- _Work to complete_
Where the data below begins, start duplicating lines exactly, and finish with the line containing "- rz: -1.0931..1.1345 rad"; add nothing else. Leave the pictures out.
--- Information supplied Enclosed Below ---
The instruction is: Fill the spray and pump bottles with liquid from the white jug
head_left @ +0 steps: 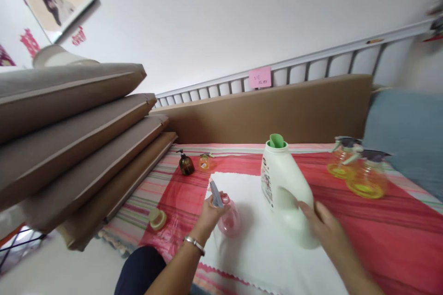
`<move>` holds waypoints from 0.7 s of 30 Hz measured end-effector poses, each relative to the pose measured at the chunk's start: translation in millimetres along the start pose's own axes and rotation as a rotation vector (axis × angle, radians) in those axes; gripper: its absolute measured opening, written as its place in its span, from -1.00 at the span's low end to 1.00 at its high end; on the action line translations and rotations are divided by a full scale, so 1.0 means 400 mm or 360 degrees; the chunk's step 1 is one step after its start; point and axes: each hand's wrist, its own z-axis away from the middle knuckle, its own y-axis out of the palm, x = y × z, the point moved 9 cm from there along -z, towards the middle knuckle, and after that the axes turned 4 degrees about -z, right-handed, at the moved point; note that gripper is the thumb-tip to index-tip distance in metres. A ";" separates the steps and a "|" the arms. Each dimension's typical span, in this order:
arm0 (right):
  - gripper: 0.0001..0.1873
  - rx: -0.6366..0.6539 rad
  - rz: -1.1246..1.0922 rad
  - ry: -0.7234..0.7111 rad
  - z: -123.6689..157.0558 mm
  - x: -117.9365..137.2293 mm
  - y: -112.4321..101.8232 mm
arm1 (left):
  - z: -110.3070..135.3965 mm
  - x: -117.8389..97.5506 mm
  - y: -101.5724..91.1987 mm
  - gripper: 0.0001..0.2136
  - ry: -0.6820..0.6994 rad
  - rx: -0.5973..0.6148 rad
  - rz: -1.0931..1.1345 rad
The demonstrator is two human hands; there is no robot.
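Note:
My left hand (209,214) is closed round a grey trigger spray head (217,195). Right beside it stands a clear pink bottle (230,222) with its mouth open; the thumb overlaps the bottle near its neck, and I cannot tell whether it presses on it. My right hand (320,223) is closed on the handle of a large pale green-white jug (282,182), which is tilted slightly. In the jug's mouth sits a green spout-like piece (277,141). A white cloth (254,239) with a zigzag edge lies beneath the bottle and jug.
Two yellow spray bottles (367,182) stand at the right. A dark brown pump bottle (187,165) and a small orange bottle (204,162) are at the back left. Nearer is a round cream lid (157,218). Stacked brown cushions (79,147) overhang the left side.

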 end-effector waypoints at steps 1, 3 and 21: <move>-0.56 -0.0039 -0.0030 -0.0032 0.005 0.007 -0.021 | 0.000 -0.001 0.000 -0.58 0.0010 -0.0012 0.0010; -0.55 -0.0198 -0.0066 -0.0093 0.027 0.029 -0.074 | 0.001 -0.004 0.001 -0.63 0.0017 -0.0037 0.0020; -0.41 0.0563 -0.1205 0.0554 0.200 -0.033 0.342 | 0.038 -0.184 -0.093 -0.60 0.0189 -0.0341 0.0249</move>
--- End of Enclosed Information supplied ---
- _Result_
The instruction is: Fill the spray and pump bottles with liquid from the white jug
head_left @ +0 steps: 
`<move>` holds waypoints from 0.7 s of 30 Hz measured end-effector poses, each relative to the pose measured at the chunk's start: translation in millimetres along the start pose's own axes and rotation as a rotation vector (axis × angle, radians) in those axes; gripper: its absolute measured opening, written as its place in its span, from -1.00 at the span's low end to 1.00 at its high end; on the action line translations and rotations are divided by a full scale, so 1.0 means 400 mm or 360 degrees; the chunk's step 1 is one step after its start; point and axes: each hand's wrist, its own z-axis away from the middle knuckle, its own y-axis out of the palm, x = y × z, the point moved 9 cm from there along -z, towards the middle knuckle, and after that the axes turned 4 degrees about -z, right-handed, at the moved point; note that gripper is the thumb-tip to index-tip distance in metres. A ";" separates the steps and a "|" the arms. Each dimension's typical span, in this order:
arm0 (right):
  - gripper: 0.0001..0.1873
  - rx: -0.6366..0.6539 rad
  - rz: -1.1246..1.0922 rad
  - ry: -0.7234..0.7111 rad
  - z: -123.6689..157.0558 mm
  - x: -117.9365..137.2293 mm
  - y: -112.4321..101.8232 mm
arm1 (left):
  - z: -110.3070..135.3965 mm
  - x: -117.8389..97.5506 mm
  - y: -101.5724..91.1987 mm
  - gripper: 0.0001..0.2136
  - ry: -0.6820..0.6994 rad
  - rx: -0.5973..0.6148 rad
  - rz: -1.0931..1.1345 rad

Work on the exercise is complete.